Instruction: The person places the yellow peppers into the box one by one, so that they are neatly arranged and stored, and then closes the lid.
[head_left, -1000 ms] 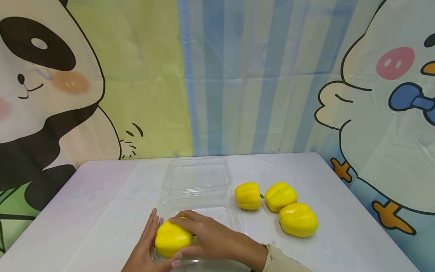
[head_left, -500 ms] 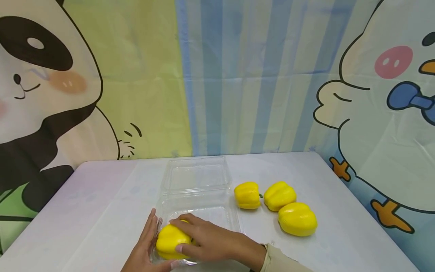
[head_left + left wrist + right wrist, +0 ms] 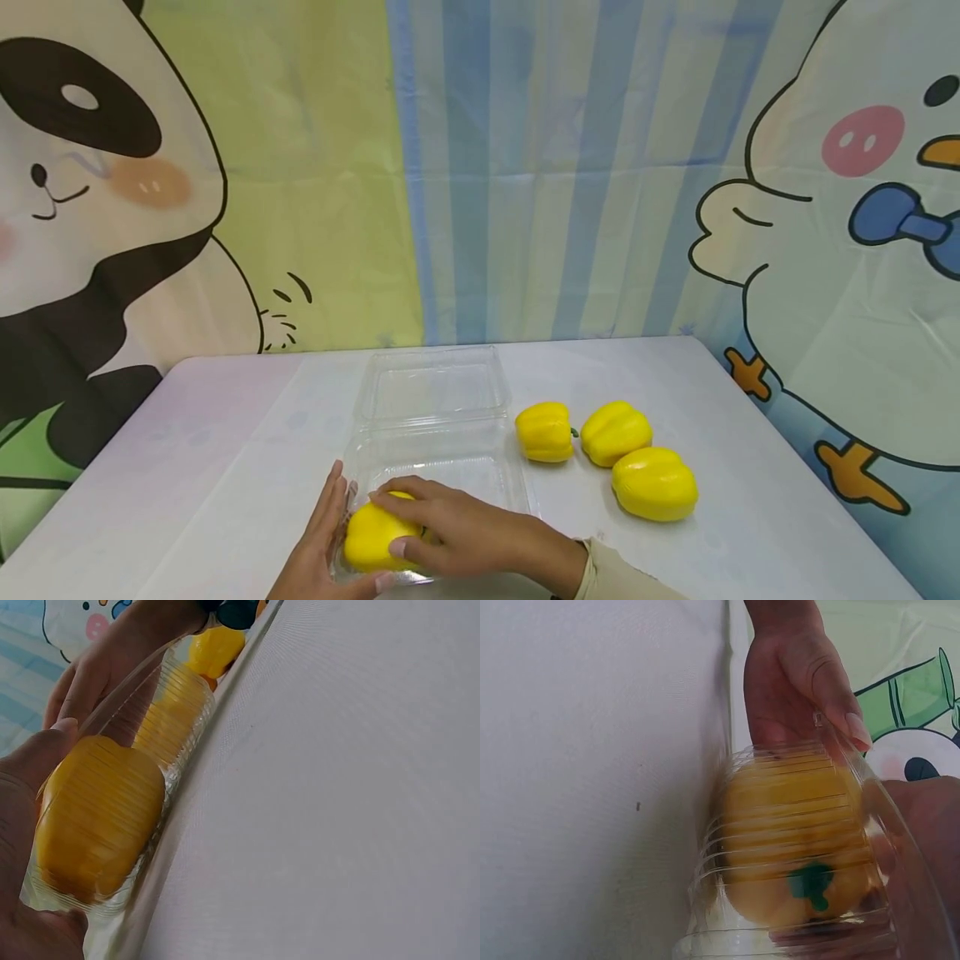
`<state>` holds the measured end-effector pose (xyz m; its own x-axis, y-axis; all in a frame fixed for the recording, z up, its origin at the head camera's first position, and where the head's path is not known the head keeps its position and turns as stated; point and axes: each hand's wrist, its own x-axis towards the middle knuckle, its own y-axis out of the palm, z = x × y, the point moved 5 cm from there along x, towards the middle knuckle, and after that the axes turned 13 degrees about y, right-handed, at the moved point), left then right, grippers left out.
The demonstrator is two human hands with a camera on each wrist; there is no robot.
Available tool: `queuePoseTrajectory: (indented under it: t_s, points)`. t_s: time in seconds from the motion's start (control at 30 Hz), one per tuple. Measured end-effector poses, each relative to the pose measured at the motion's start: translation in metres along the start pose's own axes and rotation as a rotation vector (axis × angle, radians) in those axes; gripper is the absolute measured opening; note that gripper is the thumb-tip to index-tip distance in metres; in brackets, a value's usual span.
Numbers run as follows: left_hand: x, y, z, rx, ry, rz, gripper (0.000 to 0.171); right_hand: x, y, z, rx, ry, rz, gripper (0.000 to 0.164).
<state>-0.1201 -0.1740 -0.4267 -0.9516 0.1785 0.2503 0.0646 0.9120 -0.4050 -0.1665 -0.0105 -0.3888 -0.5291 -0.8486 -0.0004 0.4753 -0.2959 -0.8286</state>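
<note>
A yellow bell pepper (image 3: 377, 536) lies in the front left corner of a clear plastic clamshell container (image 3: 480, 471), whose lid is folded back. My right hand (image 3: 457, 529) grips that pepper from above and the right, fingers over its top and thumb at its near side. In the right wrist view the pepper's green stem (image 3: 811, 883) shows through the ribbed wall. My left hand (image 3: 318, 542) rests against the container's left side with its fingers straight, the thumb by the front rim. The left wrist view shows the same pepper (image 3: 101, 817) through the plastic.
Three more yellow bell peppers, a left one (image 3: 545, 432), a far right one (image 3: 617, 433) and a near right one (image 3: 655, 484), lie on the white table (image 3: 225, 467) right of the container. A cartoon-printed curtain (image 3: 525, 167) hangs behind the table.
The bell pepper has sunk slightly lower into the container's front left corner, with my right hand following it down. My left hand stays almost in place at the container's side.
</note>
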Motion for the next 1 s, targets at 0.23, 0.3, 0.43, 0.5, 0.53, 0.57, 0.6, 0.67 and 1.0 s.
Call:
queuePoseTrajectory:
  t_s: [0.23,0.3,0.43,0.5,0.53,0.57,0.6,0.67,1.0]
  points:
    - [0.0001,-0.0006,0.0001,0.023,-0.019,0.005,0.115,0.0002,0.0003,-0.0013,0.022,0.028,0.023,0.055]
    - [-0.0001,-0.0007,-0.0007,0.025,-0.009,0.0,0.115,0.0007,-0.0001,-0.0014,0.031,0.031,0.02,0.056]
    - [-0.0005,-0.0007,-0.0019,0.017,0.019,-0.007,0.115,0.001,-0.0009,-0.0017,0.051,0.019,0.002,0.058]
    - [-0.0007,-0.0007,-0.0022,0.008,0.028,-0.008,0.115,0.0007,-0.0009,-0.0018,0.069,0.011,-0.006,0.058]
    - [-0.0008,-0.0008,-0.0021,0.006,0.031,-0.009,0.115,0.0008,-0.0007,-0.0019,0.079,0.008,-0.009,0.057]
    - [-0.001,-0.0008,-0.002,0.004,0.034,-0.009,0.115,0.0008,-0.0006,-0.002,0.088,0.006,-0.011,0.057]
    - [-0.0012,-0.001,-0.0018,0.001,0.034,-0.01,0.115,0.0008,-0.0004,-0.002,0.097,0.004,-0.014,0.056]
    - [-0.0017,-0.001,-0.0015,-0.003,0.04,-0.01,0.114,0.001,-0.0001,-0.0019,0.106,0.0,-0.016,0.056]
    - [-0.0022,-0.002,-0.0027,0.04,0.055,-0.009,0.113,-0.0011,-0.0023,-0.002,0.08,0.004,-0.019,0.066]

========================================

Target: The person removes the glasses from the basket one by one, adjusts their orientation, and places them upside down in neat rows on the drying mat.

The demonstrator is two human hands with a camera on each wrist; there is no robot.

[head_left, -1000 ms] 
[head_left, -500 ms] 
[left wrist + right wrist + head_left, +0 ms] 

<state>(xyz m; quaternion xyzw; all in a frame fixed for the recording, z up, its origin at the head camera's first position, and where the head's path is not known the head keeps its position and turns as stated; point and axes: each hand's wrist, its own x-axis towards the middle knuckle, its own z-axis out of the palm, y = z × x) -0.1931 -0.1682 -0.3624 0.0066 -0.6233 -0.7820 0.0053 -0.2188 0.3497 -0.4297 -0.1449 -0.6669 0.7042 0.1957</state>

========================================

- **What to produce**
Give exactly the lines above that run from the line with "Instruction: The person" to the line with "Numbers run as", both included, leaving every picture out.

- **Exercise answer**
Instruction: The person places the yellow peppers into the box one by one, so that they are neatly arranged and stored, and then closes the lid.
[head_left, -1000 ms] 
[head_left, -500 ms] 
[head_left + left wrist + right wrist, +0 ms] 
`<state>` holds the measured end-effector pose (xyz m; its own x-axis, y-axis; all in a frame fixed for the recording, z up, its origin at the head camera's first position, and where the head's path is not known the head keeps its position and turns as stated; point and axes: each hand's wrist, its own x-axis towards the middle knuckle, its own y-axis out of the palm, z = x × y, the point moved 5 cm from there along x, towards the middle knuckle, and after that the axes turned 13 degrees about y, right-handed, at the moved point), left then right, grippers left out.
The demonstrator is two human hands with a camera on each wrist; there is no robot.
Available tool: `queuePoseTrajectory: (indented under it: t_s, points)`. t_s: time in seconds from the motion's start (control at 30 Hz), one per tuple. Measured end-effector poses, each relative to the pose measured at the motion's start: translation in metres along the start pose's own axes and rotation as a rotation vector (axis × angle, radians) in those axes; gripper is the absolute measured opening; note that gripper is the thumb-tip to index-tip distance in metres; in brackets, a value's usual span.
Numbers run as follows: left_hand: x, y, z, rx, ry, rz, gripper (0.000 to 0.171); right_hand: x, y, z, rx, ry, rz, gripper (0.000 to 0.164).

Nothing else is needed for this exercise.